Le problème racial s’immisca pourtant lorsque parut le second single de Chris en Juillet 66. Love’s Gone Back est à n’en pas douter un trésor caché Motown. Composé à la demande de Gordy par le trio vedette Holland Dozier Holland, c’est un rock soul avec guitares « raunchy ». La voix de Chris a ce côté teigneux, comme si elle chantait en montrant les crocs, dans un style proche de celui de la grande Etta James. Le titre fut bien accueilli. Il se plaça dans les 50 premiers des R’n’B charts et approcha le Top 100 national. Le fait que les radios noires l’aient mis en playlist était très encourageant.
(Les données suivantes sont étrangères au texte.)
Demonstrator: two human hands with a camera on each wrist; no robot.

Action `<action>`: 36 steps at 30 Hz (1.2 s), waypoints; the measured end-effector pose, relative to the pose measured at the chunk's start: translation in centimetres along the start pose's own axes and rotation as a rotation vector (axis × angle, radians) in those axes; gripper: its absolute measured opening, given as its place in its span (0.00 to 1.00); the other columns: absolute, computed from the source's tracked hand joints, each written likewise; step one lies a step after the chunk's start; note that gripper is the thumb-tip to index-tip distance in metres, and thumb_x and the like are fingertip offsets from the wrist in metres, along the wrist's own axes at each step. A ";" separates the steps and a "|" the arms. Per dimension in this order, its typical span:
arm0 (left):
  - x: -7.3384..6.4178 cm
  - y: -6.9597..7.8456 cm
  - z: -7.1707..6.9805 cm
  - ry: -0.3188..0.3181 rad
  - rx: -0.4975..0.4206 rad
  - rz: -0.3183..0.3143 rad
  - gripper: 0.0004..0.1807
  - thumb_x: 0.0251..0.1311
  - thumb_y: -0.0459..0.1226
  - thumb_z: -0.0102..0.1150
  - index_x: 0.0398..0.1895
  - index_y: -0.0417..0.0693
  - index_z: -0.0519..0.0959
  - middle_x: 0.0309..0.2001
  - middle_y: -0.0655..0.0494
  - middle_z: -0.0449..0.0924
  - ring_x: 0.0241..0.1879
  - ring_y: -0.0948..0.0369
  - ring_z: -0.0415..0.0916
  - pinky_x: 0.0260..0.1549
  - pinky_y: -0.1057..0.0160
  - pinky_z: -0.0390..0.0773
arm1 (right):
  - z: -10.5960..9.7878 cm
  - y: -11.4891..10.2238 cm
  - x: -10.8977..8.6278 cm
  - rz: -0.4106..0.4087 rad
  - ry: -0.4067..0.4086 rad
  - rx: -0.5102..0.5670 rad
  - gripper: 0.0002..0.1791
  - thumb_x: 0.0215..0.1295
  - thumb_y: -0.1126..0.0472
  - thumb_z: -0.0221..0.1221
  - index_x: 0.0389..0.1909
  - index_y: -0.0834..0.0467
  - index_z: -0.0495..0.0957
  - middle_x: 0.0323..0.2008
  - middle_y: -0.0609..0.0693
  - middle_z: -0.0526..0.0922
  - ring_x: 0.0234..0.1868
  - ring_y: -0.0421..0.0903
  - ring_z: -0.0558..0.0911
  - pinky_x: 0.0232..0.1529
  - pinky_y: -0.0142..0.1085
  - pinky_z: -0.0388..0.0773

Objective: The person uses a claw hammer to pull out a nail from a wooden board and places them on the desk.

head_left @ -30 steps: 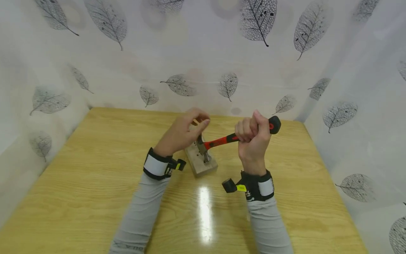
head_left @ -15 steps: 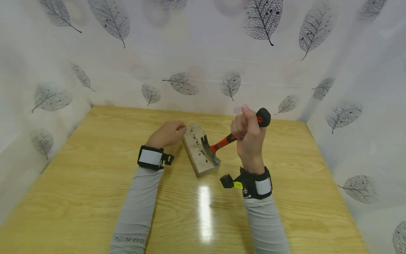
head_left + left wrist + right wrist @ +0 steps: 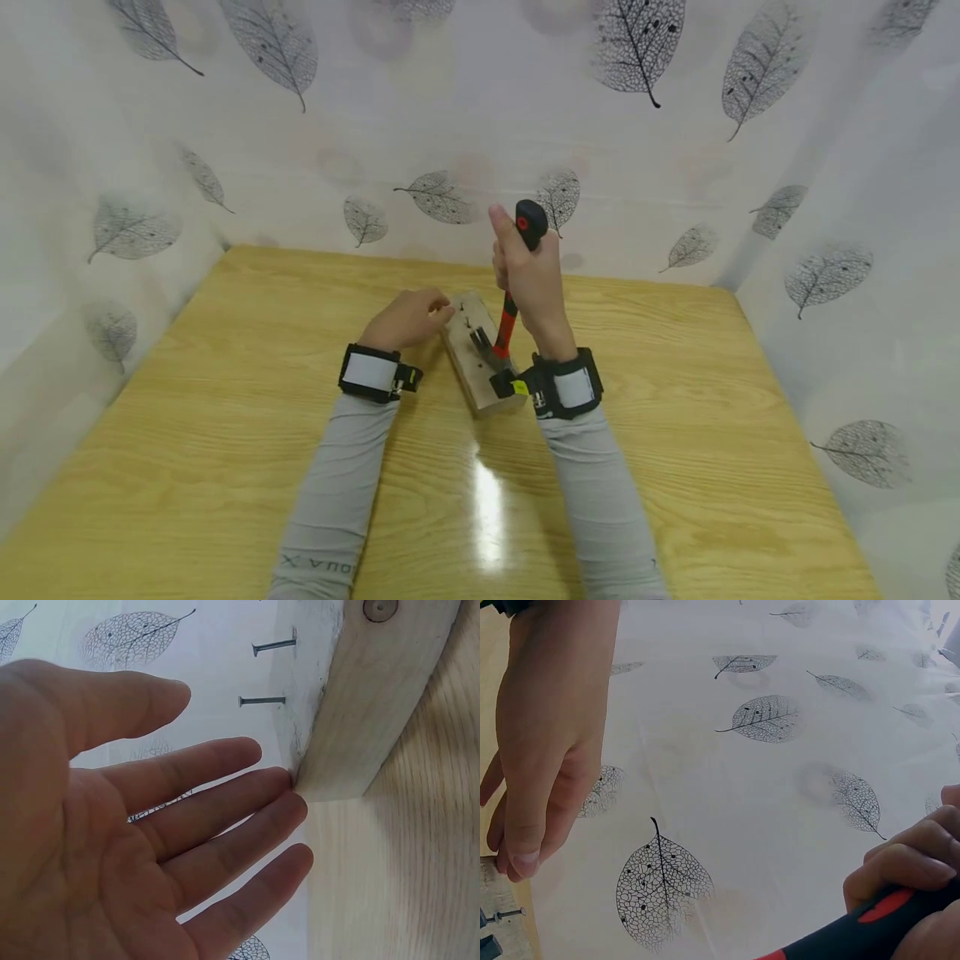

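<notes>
A pale wooden block (image 3: 474, 385) lies on the table, with several nails and dark holes along its top. In the left wrist view, two nails (image 3: 262, 700) stick out of the block's face. My left hand (image 3: 405, 321) lies along the block's left side, its fingers extended and spread, with fingertips right at the block's corner. My right hand (image 3: 536, 279) grips the black-and-red handle of a claw hammer (image 3: 505, 327), thumb up near the butt end. The hammer's head is low over the block, claw toward the nails; its striking face is hidden behind the right wrist camera.
The wood-grain table (image 3: 225, 400) reaches out on both sides of the block. A pale curtain with leaf prints (image 3: 465, 108) hangs along its back and sides. Both wrists wear black straps with cameras (image 3: 371, 372).
My right hand has swung left with the hammer, its handle now steeper over the block. My left hand, earlier near the hammer's claw, has drawn back to the block's left side.
</notes>
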State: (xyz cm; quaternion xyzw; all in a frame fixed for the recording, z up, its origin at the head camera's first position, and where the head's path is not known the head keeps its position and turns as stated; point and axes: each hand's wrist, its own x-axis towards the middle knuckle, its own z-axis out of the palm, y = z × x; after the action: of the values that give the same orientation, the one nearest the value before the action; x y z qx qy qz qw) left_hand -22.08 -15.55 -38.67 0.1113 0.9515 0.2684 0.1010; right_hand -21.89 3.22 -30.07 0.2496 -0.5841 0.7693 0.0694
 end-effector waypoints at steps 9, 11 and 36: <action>0.2 -0.3 0.0 0.004 0.020 0.000 0.23 0.72 0.47 0.45 0.61 0.42 0.75 0.57 0.45 0.78 0.54 0.51 0.73 0.55 0.48 0.74 | 2.4 -1.7 0.9 0.126 0.031 -0.121 0.26 0.73 0.54 0.52 0.13 0.54 0.61 0.06 0.41 0.59 0.07 0.40 0.55 0.09 0.28 0.53; 0.1 -0.3 -0.1 0.000 0.017 -0.006 0.23 0.72 0.47 0.45 0.61 0.42 0.75 0.57 0.46 0.78 0.53 0.52 0.73 0.54 0.48 0.75 | 2.7 -1.3 1.4 0.160 0.021 -0.141 0.27 0.72 0.53 0.52 0.11 0.54 0.60 0.06 0.40 0.58 0.07 0.40 0.55 0.08 0.28 0.53; 0.5 -0.4 0.3 -0.012 -0.018 -0.033 0.23 0.72 0.48 0.45 0.60 0.44 0.75 0.55 0.48 0.79 0.44 0.56 0.74 0.48 0.52 0.78 | 3.5 5.8 7.0 0.315 0.116 -0.425 0.31 0.62 0.32 0.54 0.16 0.55 0.66 0.09 0.43 0.63 0.08 0.40 0.62 0.07 0.30 0.57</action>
State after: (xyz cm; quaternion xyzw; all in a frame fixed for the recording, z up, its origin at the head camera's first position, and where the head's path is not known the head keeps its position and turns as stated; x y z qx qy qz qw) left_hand -22.58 -15.59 -39.22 0.0963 0.9502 0.2745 0.1120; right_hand -29.23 -3.10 -31.19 0.0912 -0.7590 0.6438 0.0328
Malheureusement, ses premiers passages à la télévision allaient tout remettre en question. En 1980, Chris Clark racontait : « Les programmateurs de ce que l’on appelait les « black radios » pensaient sincèrement que j’étais noire et faillirent avoir une crise cardiaque quand ils s’aperçurent qu’en réalité j’étais blonde comme du pop corn et aussi blanche que de la mousse à raser. » Du coup Love’s Gone Back fut aussitôt écarté des ondes et le titre fut abandonné au profit du nouveau single des Supremes, You Can’t Hurry Love. V.I.P. allait pourtant essayer de rattraper le coup en faisant enregistrer Love’s Gone Bad par un groupe de garage soul originaire du Michigan, The Underdogs. Leur version, qui figure dans le coffret Nuggets 1965-68, ne fait pourtant pas le poids face à l’original. Motown lança la même année un album de Chris Clark, Soul Sounds regroupant tous ses singles, dont I Want To Go Back There Again, qui était la suite de Love’s Gone Bad, et une adaptation du From Head To Toe de Smokey Robinson.
Mais l’élan était rompu et seule l’Angleterre, où on la surnommait « the white negress » titre dévolu jusqu’alors à Dusty Springfield, sembla s’intéresser à Chris Clark. Elle restera pourtant employée de la Motown jusqu’en 1989, travaillant notamment au scénario du film Lady Sings The Blues sur la vie de Billie Holliday, avec Diana Ross dans le rôle, ce qui lui valut une nomination aux oscars.